L'indication de traitement chirurgical d'une IT sévère isolée est encore plus difficile. Les recommandations sont complexes et reposent principalement sur des données observationnelles et des avis d'experts. Il existe une indication de classe I pour la chirurgie en cas d'IT primaire symptomatique sévère sans défaillance ventriculaire droite. Pour les patients asymptomatiques souffrant d'IT primaire sévère et d'une dilatation ventriculaire droite (sans défaillance) et les patients symptomatiques souffrant d'IT secondaire sans dysfonction ventriculaire gauche ou droite sévère ni hypertension pulmonaire, il existe une indication de classe IIa pour une intervention chirurgicale.4 Néanmoins, la chirurgie est rarement pratiquée. Ceci est principalement inhérent à la population de patients, généralement très atteints, chez qui on envisage souvent la chirurgie lorsque leur maladie est à un stade très avancé, avec une dysfonction organique sévère. Ceci se traduit par une mortalité postopératoire très élevée (> 10 % de mortalité intrahospitalière).2,6
Ces dernières années, de nombreuses méthodes percutanées ont été développées pour offrir un traitement peu invasif à ces patients à haut risque. La réparation tricuspide transcathéter bord à bord (T-TEER) est actuellement la technique la plus utilisée.

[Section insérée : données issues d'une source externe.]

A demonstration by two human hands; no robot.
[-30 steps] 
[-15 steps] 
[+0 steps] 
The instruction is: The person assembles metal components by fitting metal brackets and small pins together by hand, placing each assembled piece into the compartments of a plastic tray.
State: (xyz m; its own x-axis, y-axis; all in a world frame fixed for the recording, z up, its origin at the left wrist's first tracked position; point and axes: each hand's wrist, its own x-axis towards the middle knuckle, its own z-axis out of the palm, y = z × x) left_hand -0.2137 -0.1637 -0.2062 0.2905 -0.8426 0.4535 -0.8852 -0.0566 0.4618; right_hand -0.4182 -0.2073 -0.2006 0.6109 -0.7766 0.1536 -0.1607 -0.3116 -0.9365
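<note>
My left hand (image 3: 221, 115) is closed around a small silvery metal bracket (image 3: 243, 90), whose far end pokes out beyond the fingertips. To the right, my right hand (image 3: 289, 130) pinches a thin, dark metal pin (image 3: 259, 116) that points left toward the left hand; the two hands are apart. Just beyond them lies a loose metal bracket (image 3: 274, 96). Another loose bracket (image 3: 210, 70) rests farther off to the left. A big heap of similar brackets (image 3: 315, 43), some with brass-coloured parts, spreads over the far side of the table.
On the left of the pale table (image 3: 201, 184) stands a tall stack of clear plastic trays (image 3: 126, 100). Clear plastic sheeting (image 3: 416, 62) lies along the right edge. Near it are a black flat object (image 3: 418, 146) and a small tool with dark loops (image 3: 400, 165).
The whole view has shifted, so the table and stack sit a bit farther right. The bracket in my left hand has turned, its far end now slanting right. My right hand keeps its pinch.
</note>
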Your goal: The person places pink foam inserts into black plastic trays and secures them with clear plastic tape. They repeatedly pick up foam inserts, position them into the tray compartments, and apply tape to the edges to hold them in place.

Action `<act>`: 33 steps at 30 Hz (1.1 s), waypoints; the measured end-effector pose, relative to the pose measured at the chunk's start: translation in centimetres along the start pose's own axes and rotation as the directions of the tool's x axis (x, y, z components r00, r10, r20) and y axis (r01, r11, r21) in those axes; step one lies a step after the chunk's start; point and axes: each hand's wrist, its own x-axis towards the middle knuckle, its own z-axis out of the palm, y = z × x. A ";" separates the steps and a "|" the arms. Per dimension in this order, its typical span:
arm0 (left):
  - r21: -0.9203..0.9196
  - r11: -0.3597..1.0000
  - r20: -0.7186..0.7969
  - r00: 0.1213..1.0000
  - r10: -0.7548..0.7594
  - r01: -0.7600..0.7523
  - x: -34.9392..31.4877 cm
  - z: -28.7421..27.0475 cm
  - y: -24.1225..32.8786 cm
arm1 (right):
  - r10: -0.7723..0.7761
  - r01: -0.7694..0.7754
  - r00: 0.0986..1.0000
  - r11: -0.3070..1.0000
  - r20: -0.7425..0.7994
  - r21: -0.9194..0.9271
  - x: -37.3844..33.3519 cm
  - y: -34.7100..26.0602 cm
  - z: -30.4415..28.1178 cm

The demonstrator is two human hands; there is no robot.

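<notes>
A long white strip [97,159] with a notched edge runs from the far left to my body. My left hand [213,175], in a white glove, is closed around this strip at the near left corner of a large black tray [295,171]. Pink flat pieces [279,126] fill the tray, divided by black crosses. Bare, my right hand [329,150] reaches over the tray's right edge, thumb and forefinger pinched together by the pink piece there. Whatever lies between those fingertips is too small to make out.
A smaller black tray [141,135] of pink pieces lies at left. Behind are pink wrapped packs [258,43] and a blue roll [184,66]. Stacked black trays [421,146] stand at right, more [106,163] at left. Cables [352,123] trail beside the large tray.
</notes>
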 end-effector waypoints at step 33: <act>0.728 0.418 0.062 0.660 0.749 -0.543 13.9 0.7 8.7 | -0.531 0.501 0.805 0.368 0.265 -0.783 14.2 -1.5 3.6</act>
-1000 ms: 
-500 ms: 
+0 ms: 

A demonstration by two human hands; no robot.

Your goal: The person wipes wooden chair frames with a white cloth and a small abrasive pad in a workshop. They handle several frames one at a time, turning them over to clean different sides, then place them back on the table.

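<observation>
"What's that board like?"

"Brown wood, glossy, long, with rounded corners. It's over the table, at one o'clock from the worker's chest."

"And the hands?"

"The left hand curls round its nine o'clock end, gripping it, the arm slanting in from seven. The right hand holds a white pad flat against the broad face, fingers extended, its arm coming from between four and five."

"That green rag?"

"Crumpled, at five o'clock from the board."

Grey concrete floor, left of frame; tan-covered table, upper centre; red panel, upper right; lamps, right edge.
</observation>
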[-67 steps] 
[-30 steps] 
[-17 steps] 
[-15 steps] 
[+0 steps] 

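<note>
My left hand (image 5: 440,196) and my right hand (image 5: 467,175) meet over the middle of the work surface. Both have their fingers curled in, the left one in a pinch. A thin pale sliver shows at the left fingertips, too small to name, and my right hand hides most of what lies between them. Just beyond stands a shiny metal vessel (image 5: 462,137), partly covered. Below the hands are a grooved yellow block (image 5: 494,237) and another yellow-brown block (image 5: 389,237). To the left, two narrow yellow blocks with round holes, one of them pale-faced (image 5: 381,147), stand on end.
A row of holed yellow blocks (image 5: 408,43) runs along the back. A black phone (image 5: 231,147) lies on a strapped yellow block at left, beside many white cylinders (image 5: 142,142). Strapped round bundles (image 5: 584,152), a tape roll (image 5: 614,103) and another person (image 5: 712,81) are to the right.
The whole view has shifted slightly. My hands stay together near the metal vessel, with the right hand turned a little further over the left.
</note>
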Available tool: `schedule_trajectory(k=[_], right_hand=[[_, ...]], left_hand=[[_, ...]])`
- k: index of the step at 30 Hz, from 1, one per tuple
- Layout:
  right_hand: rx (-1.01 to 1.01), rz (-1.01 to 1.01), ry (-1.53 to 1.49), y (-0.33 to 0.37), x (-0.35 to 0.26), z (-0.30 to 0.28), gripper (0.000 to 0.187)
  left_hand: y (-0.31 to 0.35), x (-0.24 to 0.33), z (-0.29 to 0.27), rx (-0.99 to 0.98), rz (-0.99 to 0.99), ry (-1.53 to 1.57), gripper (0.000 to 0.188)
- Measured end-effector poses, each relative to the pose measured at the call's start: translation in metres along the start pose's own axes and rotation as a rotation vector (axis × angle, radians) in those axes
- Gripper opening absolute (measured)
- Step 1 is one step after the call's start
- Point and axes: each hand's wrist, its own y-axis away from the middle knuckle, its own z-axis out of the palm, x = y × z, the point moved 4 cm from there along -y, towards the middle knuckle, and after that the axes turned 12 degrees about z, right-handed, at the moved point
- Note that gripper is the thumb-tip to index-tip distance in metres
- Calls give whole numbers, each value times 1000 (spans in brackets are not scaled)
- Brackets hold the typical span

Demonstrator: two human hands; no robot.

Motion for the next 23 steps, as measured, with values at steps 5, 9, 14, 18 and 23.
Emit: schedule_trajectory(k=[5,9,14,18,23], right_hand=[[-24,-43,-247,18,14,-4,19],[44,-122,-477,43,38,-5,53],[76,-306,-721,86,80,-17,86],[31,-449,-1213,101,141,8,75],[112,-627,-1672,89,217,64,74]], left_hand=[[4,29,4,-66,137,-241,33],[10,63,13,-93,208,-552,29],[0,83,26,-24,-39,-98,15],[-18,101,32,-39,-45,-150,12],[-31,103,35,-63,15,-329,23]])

Des données rétrospectives et de petites études prospectives ont montré que cette procédure est sûre et efficace et qu'elle a un effet bénéfique sur la symptomatologie.7 Récemment, l'étude pivot TRILUMINATE a été publiée dans le New England Journal of Medicine. Cette étude prospective randomisée a inclus 350 patients souffrant d'IT sévère isolée et a comparé le traitement par T-TEER à un traitement purement médicamenteux. L'étude a confirmé la sécurité de l'intervention, ainsi que son efficacité (l'IT est devenue modérée ou légère chez 87 % des patients du groupe T-TEER) et, après 1 an de suivi, on a noté une différence significative sur le plan de la qualité de vie, en faveur du groupe T-TEER. Cependant, aucune différence n'a été documentée en ce qui concerne l'insuffisance cardiaque nécessitant une hospitalisation et la mortalité.8 Bien qu'un plus long suivi des groupes de l'étude soit nécessaire pour tirer des conclusions plus définitives, ce résultat quelque peu décevant soulève quelques questions importantes. 70 % des patients inclus dans l'étude pivot TRILUMINATE présentaient une IT massive (4+) ou torrentielle (5+) avec un impact déjà significatif sur la fonction ventriculaire droite (chez 50 % des patients, le TAPSE était < 17 mm). On peut supposer qu'il s'agit de patients dont le stade de la maladie est déjà trop avancé, chez qui le traitement percutané n'a plus d'impact sur le pronostic. Bien qu'il s'agisse jusqu'à présent d'une hypothèse pour le T-TEER, ceci a permis d'expliquer la différence de résultat enregistrée après le traitement percutané de l'IM secondaire dans les études COAPT et MITRA-FR.9 Par conséquent, la question clé est de savoir quels patients tireront ou non des bénéfices d'une intervention percutanée, et quel est le timing idéal pour réorienter ces patients.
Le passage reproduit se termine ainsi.